EXERCISE DIRECTIONS: In the data below, find every line with the word "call" and copy it out.

ENTRIES SHOWN:
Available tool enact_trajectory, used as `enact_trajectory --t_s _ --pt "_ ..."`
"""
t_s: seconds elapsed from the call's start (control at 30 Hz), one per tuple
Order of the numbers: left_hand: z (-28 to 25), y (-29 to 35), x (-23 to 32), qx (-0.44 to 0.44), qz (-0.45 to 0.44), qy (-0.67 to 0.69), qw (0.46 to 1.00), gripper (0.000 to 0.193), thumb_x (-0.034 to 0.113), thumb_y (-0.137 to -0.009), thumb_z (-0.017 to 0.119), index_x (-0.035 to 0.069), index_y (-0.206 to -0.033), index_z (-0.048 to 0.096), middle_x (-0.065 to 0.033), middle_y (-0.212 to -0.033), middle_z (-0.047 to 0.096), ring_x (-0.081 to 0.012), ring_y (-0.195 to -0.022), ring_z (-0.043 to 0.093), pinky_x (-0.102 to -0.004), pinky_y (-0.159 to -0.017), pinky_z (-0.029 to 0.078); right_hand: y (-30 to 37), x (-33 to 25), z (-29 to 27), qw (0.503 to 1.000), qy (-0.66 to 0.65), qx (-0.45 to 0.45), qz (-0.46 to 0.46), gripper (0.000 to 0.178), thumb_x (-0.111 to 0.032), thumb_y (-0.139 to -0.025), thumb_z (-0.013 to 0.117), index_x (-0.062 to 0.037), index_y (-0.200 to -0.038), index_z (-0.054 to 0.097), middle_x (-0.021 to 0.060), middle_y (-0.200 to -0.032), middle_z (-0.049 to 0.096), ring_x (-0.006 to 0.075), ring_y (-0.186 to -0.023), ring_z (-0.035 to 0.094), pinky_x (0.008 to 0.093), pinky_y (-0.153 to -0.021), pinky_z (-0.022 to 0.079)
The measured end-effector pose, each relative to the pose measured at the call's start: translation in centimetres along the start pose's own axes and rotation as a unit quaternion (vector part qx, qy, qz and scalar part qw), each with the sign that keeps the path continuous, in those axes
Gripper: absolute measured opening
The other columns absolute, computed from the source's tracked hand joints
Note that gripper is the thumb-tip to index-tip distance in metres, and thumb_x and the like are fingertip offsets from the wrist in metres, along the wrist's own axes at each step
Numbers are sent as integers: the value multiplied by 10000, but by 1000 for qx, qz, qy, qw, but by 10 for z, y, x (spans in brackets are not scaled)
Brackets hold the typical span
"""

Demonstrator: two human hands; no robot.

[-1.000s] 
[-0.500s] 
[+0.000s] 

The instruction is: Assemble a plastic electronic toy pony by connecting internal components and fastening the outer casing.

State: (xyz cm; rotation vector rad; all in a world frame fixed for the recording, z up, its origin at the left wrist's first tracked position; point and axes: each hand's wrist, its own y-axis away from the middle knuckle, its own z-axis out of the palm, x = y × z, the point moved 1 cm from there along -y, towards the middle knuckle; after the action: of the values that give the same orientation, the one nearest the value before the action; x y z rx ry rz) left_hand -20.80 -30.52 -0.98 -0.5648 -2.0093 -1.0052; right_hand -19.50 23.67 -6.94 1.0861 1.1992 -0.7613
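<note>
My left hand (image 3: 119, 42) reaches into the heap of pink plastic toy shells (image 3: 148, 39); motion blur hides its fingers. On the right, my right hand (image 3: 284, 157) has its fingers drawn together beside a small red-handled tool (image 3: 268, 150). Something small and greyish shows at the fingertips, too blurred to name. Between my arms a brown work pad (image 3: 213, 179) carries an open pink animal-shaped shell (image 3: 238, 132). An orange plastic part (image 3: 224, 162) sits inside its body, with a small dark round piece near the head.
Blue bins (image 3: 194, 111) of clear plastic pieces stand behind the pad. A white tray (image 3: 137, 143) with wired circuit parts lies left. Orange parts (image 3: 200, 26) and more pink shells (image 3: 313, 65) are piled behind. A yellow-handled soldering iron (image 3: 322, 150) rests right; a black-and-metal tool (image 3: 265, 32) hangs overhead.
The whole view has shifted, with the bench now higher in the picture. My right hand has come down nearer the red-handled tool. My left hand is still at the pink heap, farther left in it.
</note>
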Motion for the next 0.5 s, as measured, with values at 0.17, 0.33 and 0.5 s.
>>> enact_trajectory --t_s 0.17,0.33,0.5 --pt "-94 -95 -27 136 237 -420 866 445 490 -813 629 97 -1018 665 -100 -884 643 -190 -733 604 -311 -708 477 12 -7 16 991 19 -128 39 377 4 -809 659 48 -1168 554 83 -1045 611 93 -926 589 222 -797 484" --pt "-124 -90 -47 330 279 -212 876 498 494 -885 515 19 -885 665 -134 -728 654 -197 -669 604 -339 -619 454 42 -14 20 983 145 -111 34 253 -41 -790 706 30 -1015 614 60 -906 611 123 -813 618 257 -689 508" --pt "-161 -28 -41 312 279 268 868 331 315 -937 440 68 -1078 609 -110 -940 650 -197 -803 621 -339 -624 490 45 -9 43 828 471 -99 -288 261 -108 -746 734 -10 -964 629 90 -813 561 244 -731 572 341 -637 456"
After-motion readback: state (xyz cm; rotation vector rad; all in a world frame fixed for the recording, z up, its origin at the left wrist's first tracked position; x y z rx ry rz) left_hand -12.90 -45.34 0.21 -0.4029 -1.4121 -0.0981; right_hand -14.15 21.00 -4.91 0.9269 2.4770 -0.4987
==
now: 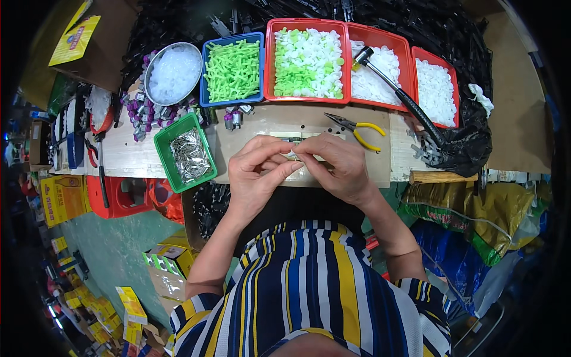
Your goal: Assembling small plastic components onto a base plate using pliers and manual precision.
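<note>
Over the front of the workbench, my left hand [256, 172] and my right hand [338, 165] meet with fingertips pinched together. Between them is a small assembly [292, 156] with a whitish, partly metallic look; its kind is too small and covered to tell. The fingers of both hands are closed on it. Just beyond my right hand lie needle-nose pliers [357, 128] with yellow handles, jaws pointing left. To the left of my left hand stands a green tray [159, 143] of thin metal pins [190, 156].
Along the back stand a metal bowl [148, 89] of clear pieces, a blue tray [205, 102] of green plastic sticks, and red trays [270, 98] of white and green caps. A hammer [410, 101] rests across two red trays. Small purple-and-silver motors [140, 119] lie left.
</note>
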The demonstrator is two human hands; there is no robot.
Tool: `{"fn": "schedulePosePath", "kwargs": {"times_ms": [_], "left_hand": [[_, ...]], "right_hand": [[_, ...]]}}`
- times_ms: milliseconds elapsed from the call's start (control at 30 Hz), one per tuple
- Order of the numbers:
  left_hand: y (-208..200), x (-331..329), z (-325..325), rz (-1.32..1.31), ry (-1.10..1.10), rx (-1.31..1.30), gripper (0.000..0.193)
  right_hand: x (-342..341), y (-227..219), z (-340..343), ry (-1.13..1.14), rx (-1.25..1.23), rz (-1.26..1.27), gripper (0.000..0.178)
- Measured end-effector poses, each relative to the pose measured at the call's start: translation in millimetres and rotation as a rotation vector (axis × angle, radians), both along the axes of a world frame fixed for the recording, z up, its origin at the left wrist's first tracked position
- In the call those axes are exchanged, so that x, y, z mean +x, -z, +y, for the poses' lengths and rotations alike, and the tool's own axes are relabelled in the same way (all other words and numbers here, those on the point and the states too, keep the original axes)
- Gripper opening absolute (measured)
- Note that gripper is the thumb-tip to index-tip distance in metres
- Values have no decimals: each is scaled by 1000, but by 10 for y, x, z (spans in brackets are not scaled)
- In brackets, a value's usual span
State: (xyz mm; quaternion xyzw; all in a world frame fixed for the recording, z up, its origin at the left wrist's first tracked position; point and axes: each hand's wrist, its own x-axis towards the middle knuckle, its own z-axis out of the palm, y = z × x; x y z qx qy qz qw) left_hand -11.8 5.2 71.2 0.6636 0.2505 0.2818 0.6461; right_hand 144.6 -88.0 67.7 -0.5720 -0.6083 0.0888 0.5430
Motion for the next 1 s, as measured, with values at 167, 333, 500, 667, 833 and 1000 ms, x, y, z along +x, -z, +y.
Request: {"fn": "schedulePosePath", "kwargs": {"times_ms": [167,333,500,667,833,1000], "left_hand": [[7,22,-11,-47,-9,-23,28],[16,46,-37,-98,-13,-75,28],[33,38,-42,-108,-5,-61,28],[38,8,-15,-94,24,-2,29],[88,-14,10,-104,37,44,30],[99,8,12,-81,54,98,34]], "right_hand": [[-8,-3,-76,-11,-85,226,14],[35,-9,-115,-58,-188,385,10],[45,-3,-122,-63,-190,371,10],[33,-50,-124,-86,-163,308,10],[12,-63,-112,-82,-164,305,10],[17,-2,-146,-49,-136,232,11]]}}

REPLY:
t_s: seconds elapsed from the call's start (control at 30 Hz), one per tuple
The measured end-effector pose, each relative to the pose measured at the call's start: translation in centimetres along the start pose's own axes and rotation as a unit quaternion (vector part qx, qy, qz and scalar part qw), each with the sign that keeps the path continuous, in those axes
- times_ms: milliseconds elapsed from the call's start (control at 30 Hz), one per tuple
- Measured end-effector poses, each relative to the pose measured at the call's start: translation in millimetres and rotation as a rotation vector (axis × angle, radians), both along the axes of a world frame fixed for the recording, z up, its origin at the left wrist's first tracked position
- In the call those axes are exchanged, so that x, y, z mean +x, -z, +y, for the poses' lengths and rotations alike, and the tool's own axes are relabelled in the same way (all other words and numbers here, those on the point and the states too, keep the original axes)

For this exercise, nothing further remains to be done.